Thursday, May 08, 2008

Millerton, New York

Silo

4 comments:

Michael said...

Carl, I've just figured something out (duh!) that I would like to share with your other fans.

Many sites offer the possibility of clicking on a photo, which will then be displayed in a separate window, though at the same size. This I soon decided was pointless. So I never tried that on your site.

but now I have. What a fool I was! Your photos are really superb when sized up. So, unlike the Flickr aesthetic, these are really photos for printing, I surmise. If only I could see them even bigger. This with the water tank would be even more impressive.

Thanks

Michael

Carl Weese said...

Thank you, Michael. Maybe I should add a line to the Blogger template to indicate "click on picture to see larger version."

While I try to keep all technical discussions over in my posts at The Online Photographer, a bit of explanation might be useful on this one.

I shoot all my digital capture work in RAW, and do essentially all image adjustment in the Adobe Camera RAW module of PSCS3. I adjust color and tone with printing in mind, using the ProPhoto colorspace which is appropriate for my Epson Pro Stylus 4800 printer.
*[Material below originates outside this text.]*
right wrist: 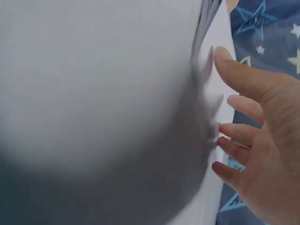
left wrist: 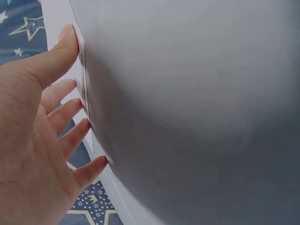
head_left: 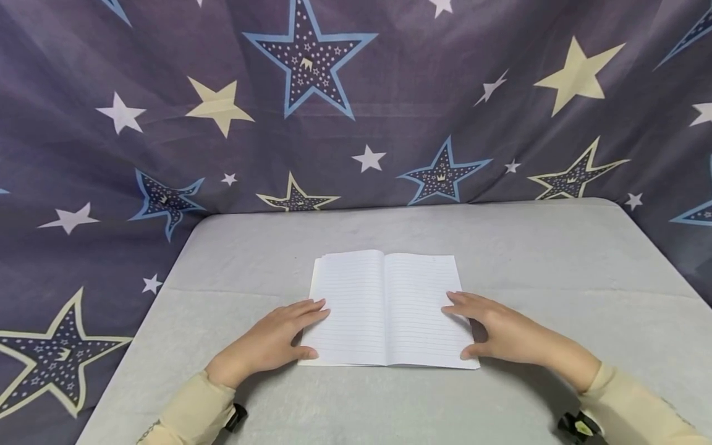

The whole idea of Working Pictures is to show brand new stuff. Every week or so I select 6-10 shots from the past days and copy them into a folder named "temp for batching." I move there in Bridge, then bring the set of files up into ACR. I change the colorspace to sRGB and bit-depth to 8. This often causes some of the pictures to die from extreme color gamut abuse. Those don't become "Working Pictures." The others usually look quite drab in the new space with its puny little gamut, so frequently I move up the contrast, the black slider, sometimes the brightness slider, to make the rendition a little more web-friendly. Then I drop out of ACR and run a batch action that opens the files, sizes them down to 800 pixels on the long dimension, and saves as level 10 JPEG. That's the file you see if you click on the even smaller version that is automatically generated by blogger.

Bear in mind, the camera I'm using at the moment makes a file 4,672 pixels wide, so 800 is a vast reduction. But it *is* a nice viewable size for on-screen presentation.

promenadeur said...

The nearly monochrome three-dimensional silo has a very interesting and strange effect in this picture.
I could not say why, but there is something …

Michael said...

Thank you very much for that, Carl. This is the sort of insight into working practices that might interest few, but those few who are interested find it VERY interesting.

And Martin: I think the B&W of the *silo* (got that wrong in my first post) is effective because it makes it a sort of quotation. Who is that guy who photographs the camera obscura images projected onto a room which is already fully furnished? Well, whoever he is, the thrill is about reading two images at the same time, the furnished room and the image projected from outside. And this one is good because it gives a hint of someone projecting a B&W Thing into a coloured photo. Or anyway that's my theory.